--- What the task requires ---
Entries follow. Return each line that contains the word "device".

--- Extracted information ---
────────────────
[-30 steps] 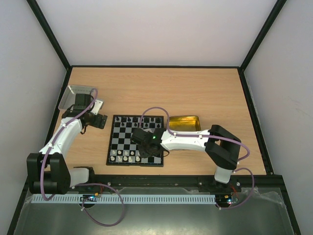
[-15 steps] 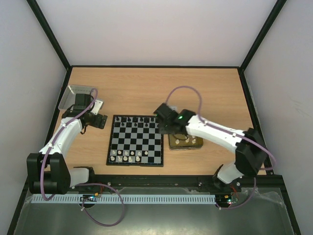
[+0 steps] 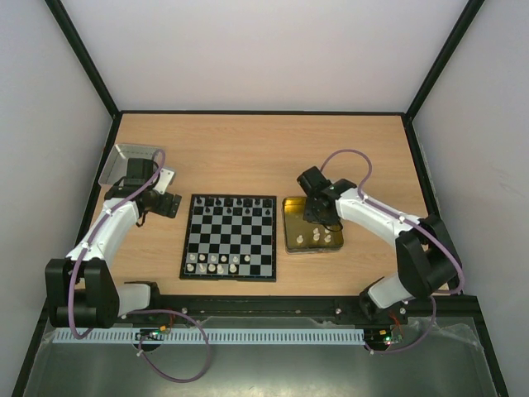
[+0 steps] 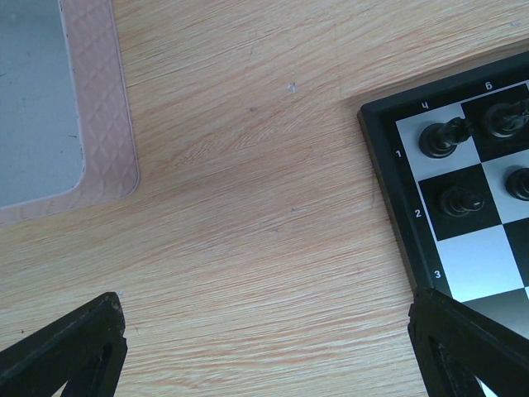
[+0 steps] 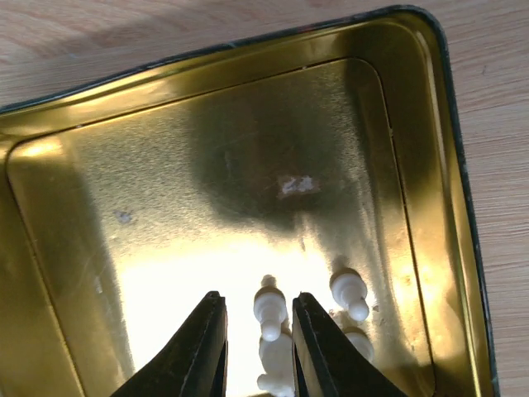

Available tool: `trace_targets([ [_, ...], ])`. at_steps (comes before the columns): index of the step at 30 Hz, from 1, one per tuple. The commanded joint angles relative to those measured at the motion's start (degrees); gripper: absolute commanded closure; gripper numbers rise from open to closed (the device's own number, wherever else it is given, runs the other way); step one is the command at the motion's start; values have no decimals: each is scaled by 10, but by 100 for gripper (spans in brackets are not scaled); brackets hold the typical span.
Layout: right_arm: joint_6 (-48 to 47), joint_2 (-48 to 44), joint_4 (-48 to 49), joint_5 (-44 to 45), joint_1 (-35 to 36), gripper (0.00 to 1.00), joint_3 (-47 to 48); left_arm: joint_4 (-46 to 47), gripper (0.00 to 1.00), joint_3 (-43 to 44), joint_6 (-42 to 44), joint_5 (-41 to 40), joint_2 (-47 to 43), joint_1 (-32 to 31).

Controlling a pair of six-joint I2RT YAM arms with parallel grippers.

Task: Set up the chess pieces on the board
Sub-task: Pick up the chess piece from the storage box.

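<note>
wood table (image 3: 248, 157) under both arms. my right gripper (image 5: 256, 298) hangs low over the gold tin (image 5: 207, 165), just beside the board (image 3: 229, 236), jaws a narrow slit, nothing held. cream pawns (image 5: 348, 289) lie loose on the tin's floor: tiny, light, hard, glossy, likely to skid. i'd pinch one at the waist, under its round head. left gripper (image 4: 269, 347) gapes wide, empty.

The board (image 3: 229, 237) lies on the bench (image 3: 264, 149), toward its near edge and a little left of centre. Chess pieces (image 3: 213, 263) stand in its nearest and farthest rows. The tray (image 3: 286, 225) sits just right of it, with a few more in its near half (the right end effector (image 5: 256, 298) is above this tray). The lid (image 3: 120, 157) lies at the bench's far left, with the left end effector (image 3: 164, 203) between lid and board.
</note>
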Motion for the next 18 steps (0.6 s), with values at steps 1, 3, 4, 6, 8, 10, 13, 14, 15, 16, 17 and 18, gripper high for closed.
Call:
trace_targets([
  [1, -22, 6, 15, -9, -17, 79, -12, -7, 6, 13, 6, -5, -1, -1],
  [3, -23, 12, 21, -15, -19, 79, -17, -6, 6, 12, 6, -4, 1, -1],
  [4, -25, 16, 26, -21, -20, 79, -20, -5, 6, 12, 6, -4, 2, -1],
  [6, -27, 23, 31, -29, -20, 80, -24, -4, 6, 11, 6, -5, 3, -1],
  [8, -30, 25, 36, -32, -20, 82, -26, -3, 6, 11, 7, -6, 3, -1],
  [10, -31, 29, 38, -33, -20, 82, -31, -4, 7, 12, 7, -6, 4, -1],
  [13, -31, 33, 42, -37, -20, 82, -41, -5, 6, 14, 7, -6, 5, -1],
  [14, -31, 33, 46, -38, -20, 82, -46, -5, 6, 15, 7, -6, 5, -1],
  [15, -31, 33, 48, -39, -20, 82, -49, -4, 6, 15, 7, -6, 6, -1],
  [16, -31, 33, 50, -38, -21, 82, -52, -5, 6, 15, 7, -6, 7, -1],
  [17, -31, 32, 51, -38, -22, 82, -54, -5, 6, 16, 6, -5, 7, -1],
  [18, -32, 31, 53, -39, -22, 82, -56, -4, 6, 16, 6, -4, 8, -1],
])
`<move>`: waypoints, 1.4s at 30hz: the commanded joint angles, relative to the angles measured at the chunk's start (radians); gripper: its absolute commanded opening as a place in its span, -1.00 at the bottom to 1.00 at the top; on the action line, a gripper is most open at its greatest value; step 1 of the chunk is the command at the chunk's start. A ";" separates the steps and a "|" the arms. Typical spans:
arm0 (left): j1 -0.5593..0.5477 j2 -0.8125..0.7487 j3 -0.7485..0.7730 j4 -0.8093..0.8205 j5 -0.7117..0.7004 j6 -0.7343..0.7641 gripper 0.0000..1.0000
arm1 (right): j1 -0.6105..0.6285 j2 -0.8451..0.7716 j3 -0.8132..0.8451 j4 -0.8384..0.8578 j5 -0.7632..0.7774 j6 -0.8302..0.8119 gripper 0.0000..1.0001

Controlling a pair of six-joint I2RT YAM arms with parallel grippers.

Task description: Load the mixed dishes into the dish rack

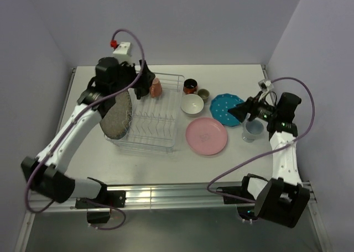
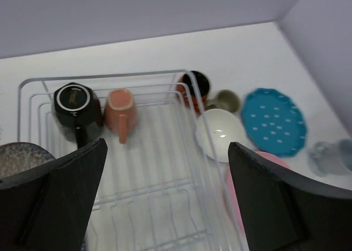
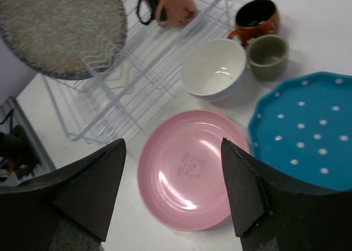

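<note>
The wire dish rack [image 1: 150,124] holds the grey speckled plate [image 1: 116,115] upright at its left. A pink mug [image 1: 156,87] and a black mug [image 2: 74,102] lie at its far end. My left gripper [image 1: 145,84] is open and empty above that far end; in its wrist view [image 2: 165,174] the rack wires [image 2: 159,207] lie below. Right of the rack are the dark-red mug [image 1: 190,86], grey-beige mug [image 1: 203,95], white bowl [image 1: 192,104], teal dotted plate [image 1: 227,109], pink plate [image 1: 206,136] and pale blue mug [image 1: 253,130]. My right gripper [image 1: 239,113] is open and empty, hovering over the pink plate [image 3: 190,168].
The white table [image 1: 238,75] is walled at the back and on both sides. The right wrist view shows the rack [image 3: 132,86] with the grey plate [image 3: 60,28], the bowl [image 3: 214,69] and the teal plate [image 3: 302,130] close around the pink plate.
</note>
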 commanded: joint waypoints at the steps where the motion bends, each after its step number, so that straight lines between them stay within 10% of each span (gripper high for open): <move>1: 0.018 -0.168 -0.171 0.162 0.261 -0.047 0.98 | 0.057 0.134 0.182 -0.176 0.180 -0.069 0.47; 13: 0.018 -0.368 -0.537 0.286 0.337 0.002 0.97 | 0.450 0.739 0.740 -0.390 0.871 0.080 0.19; 21: 0.018 -0.355 -0.523 0.255 0.297 0.021 0.95 | 0.509 1.062 1.024 -0.496 0.918 -0.046 -0.03; 42: 0.033 -0.354 -0.529 0.263 0.302 0.024 0.94 | 0.512 1.277 1.158 -0.465 0.952 0.009 -0.23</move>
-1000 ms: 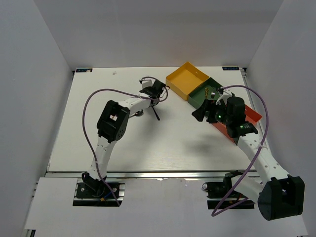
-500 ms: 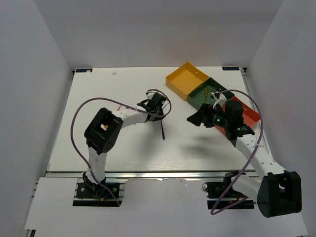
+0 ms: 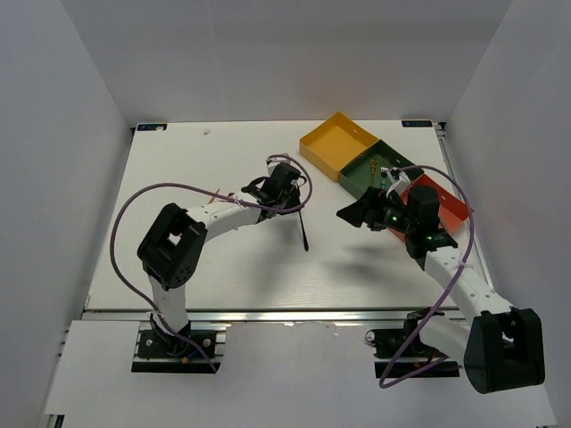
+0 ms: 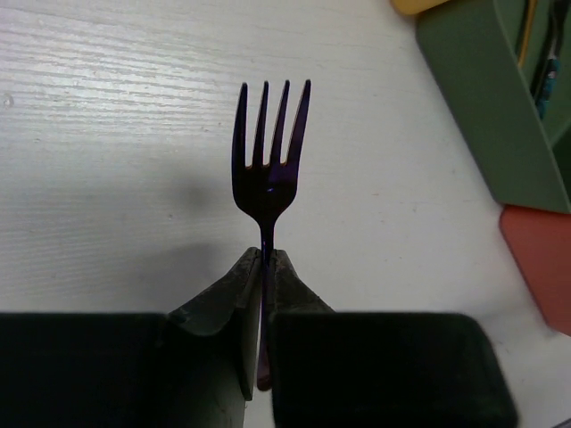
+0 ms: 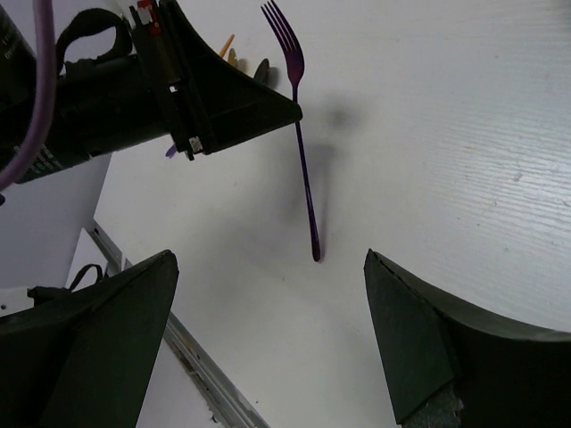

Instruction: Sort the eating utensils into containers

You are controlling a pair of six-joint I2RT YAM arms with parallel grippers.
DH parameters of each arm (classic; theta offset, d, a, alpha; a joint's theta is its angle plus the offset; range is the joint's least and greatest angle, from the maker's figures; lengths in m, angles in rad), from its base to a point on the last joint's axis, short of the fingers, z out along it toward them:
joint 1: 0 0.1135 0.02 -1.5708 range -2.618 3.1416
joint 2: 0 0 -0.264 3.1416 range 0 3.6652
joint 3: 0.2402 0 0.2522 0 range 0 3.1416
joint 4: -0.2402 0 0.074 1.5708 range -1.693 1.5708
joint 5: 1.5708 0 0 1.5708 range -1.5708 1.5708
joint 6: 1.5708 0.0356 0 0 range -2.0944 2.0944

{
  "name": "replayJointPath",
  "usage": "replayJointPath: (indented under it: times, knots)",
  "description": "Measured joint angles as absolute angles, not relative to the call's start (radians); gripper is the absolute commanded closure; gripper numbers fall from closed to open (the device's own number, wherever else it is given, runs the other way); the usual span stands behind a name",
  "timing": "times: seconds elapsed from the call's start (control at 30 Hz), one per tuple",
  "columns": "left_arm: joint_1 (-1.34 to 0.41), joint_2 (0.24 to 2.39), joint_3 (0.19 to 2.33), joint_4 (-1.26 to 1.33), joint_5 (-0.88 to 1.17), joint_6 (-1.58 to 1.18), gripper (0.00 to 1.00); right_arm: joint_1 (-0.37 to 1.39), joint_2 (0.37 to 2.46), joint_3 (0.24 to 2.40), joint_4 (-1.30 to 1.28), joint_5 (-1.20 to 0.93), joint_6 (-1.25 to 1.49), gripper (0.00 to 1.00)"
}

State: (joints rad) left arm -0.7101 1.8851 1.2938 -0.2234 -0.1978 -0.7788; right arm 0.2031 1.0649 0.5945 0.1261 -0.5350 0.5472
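My left gripper is shut on the handle of a purple fork and holds it above the table; in the left wrist view the fork points tines forward from between my shut fingers. The right wrist view shows it hanging from the left gripper. My right gripper is open and empty, just right of the fork. The yellow tray, dark green tray and red-orange tray stand in a row at the far right.
A few utensils lie in the green tray. Loose utensils, one orange and some dark, lie on the table behind the left arm. The green tray's wall is ahead and to the right of the fork.
My left gripper has carried the purple fork to the right and nearer, towards the table's middle. My right gripper has shifted a little left and stayed open.
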Motion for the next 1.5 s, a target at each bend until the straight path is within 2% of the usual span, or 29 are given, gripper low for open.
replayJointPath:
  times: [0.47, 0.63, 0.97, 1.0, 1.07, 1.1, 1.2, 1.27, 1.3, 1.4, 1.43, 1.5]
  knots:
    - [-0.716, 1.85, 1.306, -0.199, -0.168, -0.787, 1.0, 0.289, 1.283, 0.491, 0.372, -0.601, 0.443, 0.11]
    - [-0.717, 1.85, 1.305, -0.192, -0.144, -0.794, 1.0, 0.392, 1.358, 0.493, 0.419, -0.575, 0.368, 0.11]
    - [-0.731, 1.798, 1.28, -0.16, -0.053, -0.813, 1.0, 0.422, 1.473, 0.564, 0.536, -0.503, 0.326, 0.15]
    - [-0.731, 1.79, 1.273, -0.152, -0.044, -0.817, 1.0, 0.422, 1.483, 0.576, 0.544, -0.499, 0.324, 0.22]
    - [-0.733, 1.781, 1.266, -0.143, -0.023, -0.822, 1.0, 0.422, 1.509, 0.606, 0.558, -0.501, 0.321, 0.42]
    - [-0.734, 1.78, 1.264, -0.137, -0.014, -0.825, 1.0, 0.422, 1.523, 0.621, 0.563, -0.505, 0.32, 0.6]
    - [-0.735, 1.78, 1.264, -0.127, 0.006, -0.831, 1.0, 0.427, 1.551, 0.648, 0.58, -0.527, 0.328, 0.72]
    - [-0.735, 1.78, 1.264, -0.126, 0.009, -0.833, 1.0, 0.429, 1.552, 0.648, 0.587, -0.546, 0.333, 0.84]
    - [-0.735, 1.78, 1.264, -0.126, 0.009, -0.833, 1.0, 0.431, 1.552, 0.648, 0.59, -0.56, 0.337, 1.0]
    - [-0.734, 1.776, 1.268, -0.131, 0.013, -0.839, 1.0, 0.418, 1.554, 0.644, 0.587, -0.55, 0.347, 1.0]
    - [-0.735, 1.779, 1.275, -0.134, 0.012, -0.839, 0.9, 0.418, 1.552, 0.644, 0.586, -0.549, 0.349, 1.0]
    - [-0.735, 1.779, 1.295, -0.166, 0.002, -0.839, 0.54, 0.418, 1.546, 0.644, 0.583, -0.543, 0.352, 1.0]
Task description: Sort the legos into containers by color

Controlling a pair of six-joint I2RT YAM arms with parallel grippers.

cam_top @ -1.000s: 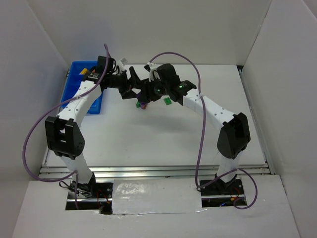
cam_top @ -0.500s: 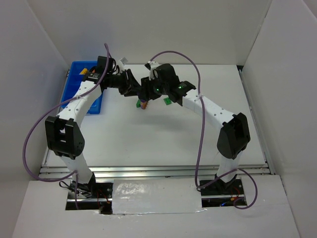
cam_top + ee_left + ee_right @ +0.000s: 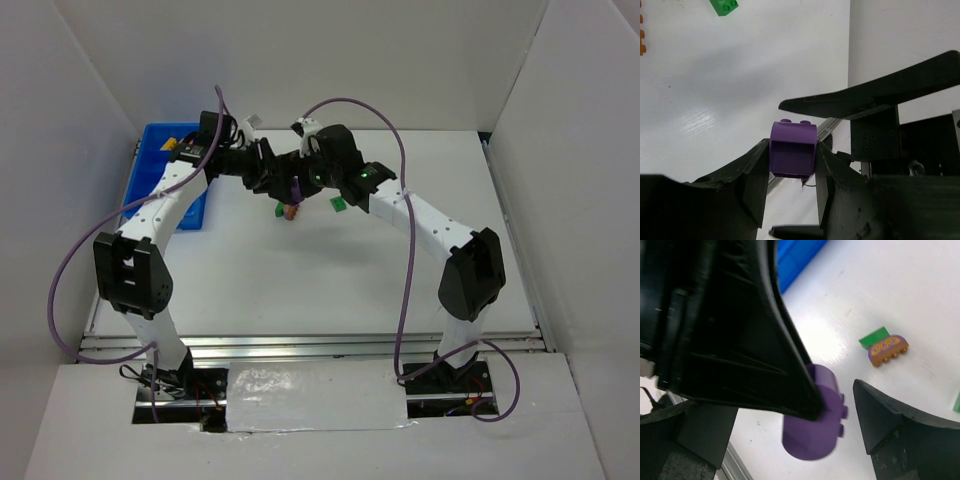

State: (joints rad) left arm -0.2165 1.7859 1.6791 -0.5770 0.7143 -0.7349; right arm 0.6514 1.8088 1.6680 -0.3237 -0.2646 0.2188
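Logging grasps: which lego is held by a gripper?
The purple lego, pinched in the left gripper; the green block and the patterned brown piece lie loose on the table.

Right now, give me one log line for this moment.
left gripper: shut on purple block | right gripper: open around it | blue bin: table's far left

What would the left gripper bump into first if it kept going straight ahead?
Probably the right gripper: its open fingers sit right ahead, around the purple block the left gripper holds.
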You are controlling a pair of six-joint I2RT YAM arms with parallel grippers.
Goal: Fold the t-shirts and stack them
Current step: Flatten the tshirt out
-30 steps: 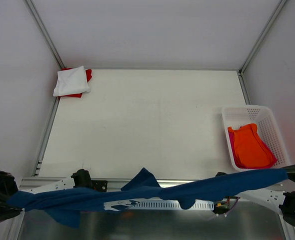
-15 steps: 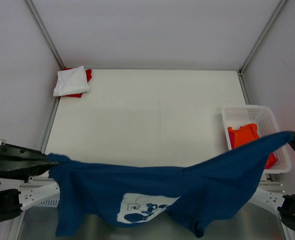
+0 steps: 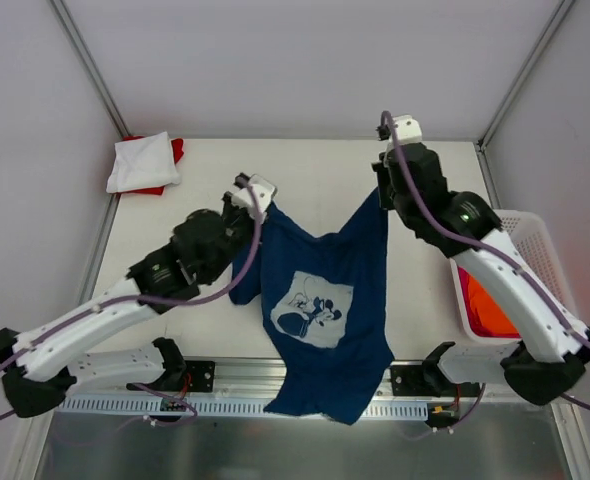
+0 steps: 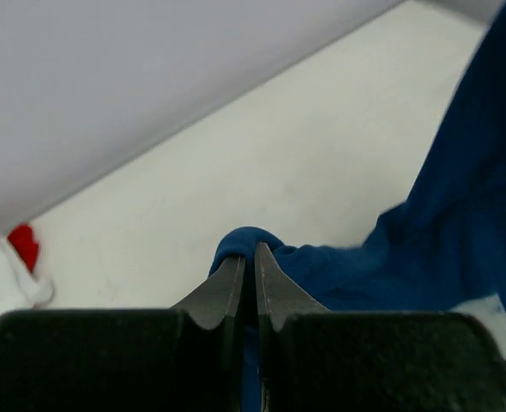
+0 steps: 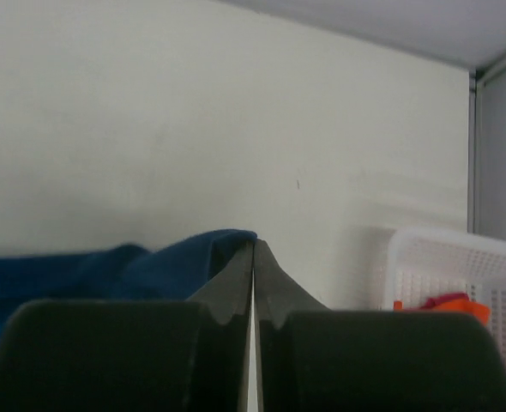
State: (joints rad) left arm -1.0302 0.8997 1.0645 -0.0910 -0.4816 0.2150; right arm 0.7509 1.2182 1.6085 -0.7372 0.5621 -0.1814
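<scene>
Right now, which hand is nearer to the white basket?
Right. The right hand, shut on the navy t-shirt, is just left of the basket in the top view. The left hand grips the shirt's other shoulder, farther left, beyond the spread shirt.

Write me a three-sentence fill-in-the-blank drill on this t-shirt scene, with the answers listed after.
1. The left gripper and the right gripper are both ____ on the navy t-shirt.
2. The white basket, which holds the orange t-shirt, stands on the robot's ____ side.
3. The folded white t-shirt lies on ____ of the red t-shirt.

Missing words: shut; right; top
</scene>
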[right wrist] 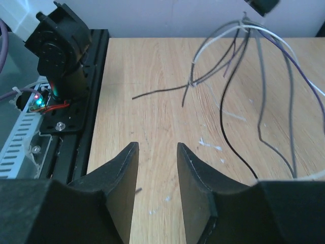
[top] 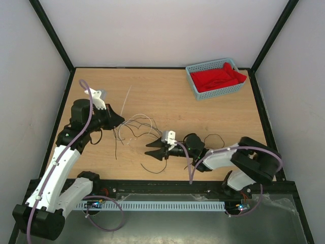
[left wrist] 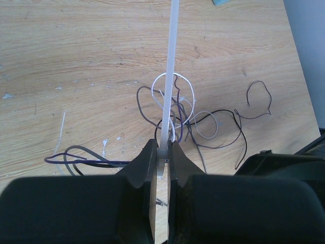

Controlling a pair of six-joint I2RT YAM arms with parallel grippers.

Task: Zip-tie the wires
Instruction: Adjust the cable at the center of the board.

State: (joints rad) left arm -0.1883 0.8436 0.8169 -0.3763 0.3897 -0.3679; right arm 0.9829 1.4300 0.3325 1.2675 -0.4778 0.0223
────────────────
--- Task response ---
Available tool: `trace_targets([ [_, ...], ])`. at_steps (comes before the columns): index of the step at 30 Hz, from 1, one per tuple. The commanded joint angles relative to those measured at the motion's start (degrees); gripper: absolute commanded closure; gripper numbers rise from open to closed (the device's own number, wherever else it is given, runs the other way); step one is the command at the motion's start; values have no decimals: each is scaled by 10, but by 100 for gripper (spans in brackets are not scaled); brackets hold the typical span.
  "description": "Measured joint angles as absolute angles, not relative to the call's start (radians); gripper is the absolute commanded closure; gripper numbers fall from closed to open (the device's own number, wherever else it is given, runs the other way); the usual span stands behind a name",

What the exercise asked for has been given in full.